== COLLECTED MATERIAL

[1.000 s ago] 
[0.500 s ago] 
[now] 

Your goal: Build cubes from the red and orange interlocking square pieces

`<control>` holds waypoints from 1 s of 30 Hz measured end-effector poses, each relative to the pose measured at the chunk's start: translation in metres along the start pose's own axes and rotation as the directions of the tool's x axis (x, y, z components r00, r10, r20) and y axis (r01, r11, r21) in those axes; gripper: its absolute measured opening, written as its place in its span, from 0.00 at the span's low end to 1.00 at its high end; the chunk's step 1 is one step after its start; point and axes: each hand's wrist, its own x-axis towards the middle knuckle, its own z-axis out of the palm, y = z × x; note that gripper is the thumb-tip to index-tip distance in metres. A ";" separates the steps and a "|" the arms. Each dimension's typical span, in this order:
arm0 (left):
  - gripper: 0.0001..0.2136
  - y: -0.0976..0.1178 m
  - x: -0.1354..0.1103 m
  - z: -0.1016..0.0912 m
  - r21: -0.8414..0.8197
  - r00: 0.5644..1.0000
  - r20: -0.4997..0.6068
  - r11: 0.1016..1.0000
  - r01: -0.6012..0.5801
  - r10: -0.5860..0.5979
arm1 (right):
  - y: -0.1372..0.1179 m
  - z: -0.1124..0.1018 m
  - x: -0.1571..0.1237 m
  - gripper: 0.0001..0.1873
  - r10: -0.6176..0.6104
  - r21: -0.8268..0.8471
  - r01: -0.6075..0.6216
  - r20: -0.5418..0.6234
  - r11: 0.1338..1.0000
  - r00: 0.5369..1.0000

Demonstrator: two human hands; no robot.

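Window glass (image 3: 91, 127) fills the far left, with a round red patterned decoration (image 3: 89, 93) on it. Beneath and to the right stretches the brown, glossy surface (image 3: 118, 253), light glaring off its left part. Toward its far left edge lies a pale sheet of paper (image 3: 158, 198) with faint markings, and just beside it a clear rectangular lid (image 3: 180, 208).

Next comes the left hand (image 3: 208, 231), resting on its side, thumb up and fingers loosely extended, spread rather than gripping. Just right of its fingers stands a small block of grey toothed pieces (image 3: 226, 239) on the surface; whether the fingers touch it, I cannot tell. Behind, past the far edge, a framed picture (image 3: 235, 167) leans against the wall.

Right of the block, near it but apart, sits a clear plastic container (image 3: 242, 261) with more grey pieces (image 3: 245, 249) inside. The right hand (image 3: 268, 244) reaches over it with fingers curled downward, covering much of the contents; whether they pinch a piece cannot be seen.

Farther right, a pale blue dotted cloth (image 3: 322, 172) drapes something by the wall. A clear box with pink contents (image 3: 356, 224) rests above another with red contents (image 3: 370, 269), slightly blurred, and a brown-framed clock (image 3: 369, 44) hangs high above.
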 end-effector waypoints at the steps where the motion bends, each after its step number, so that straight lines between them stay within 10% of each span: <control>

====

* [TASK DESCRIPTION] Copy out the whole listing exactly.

* [SOLUTION TO THE PROBLEM]
[1.000 s ago] 
[0.500 s ago] 
[now] 

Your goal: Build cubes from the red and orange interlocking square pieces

`<control>` holds waypoints from 1 s of 30 Hz measured end-effector poses, each relative to the pose measured at the chunk's start: translation in metres along the start pose's own axes and rotation as the directions of the tool's x axis (x, y, z components r00, r10, r20) and y axis (r01, r11, r21) in those axes; gripper: its absolute measured opening, written as its place in its span, from 0.00 at the span's low end to 1.00 at its high end; the chunk's step 1 is one step after its start; point and axes: each hand's wrist, its own x-axis towards the middle knuckle, its own z-axis out of the palm, y = z × x; note that gripper is the thumb-tip to index-tip distance in metres. A ";" separates the steps and a "|" the arms. Each dimension's typical span, in this order:
arm0 (left):
  - gripper: 0.0001..0.2136
  - y: -0.0976..0.1178 m
  - x: -0.1354..0.1103 m
  - z: -0.1016..0.0912 m
  - r21: -0.8414..0.8197
  - r00: 0.5644..1.0000
  - r20: -0.4997..0.6068
  - r11: 0.1016..1.0000
  - r01: -0.6012..0.5801
  - r10: -0.5860..0.5979
arm1 (right):
  - y: -0.1372..0.1179 m
  - z: -0.1124..0.1018 m
  - x: -0.1571..0.1237 m
  - gripper: 0.0001..0.1873
  - r10: -0.6176..0.6104
  - r21: -0.8268..0.8471
  - r01: -0.6075..0.6216
  - r20: -0.5418..0.6234
  - r11: 0.1338..1.0000
  - r00: 0.5369..1.0000

Demonstrator: two human hands; no robot.

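Window glass (image 3: 91, 127) fills the far left, with a round red patterned decoration (image 3: 89, 93) on it. Beneath and to the right stretches the brown, glossy surface (image 3: 118, 253), light glaring off its left part. Toward its far left edge lies a pale sheet of paper (image 3: 158, 198) with faint markings, and just beside it a clear rectangular lid (image 3: 180, 208).

Next comes the left hand (image 3: 208, 231), resting on its side, thumb up and fingers loosely extended, spread rather than gripping. Just right of its fingers stands a small block of grey toothed pieces (image 3: 226, 239) on the surface; whether the fingers touch it, I cannot tell. Behind, past the far edge, a framed picture (image 3: 235, 167) leans against the wall.

Right of the block, near it but apart, sits a clear plastic container (image 3: 242, 261) with more grey pieces (image 3: 245, 249) inside. The right hand (image 3: 268, 244) reaches over it with fingers curled downward, covering much of the contents; whether they pinch a piece cannot be seen.

Farther right, a pale blue dotted cloth (image 3: 322, 172) drapes something by the wall. A clear box with pink contents (image 3: 356, 224) rests above another with red contents (image 3: 370, 269), slightly blurred, and a brown-framed clock (image 3: 369, 44) hangs high above.
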 end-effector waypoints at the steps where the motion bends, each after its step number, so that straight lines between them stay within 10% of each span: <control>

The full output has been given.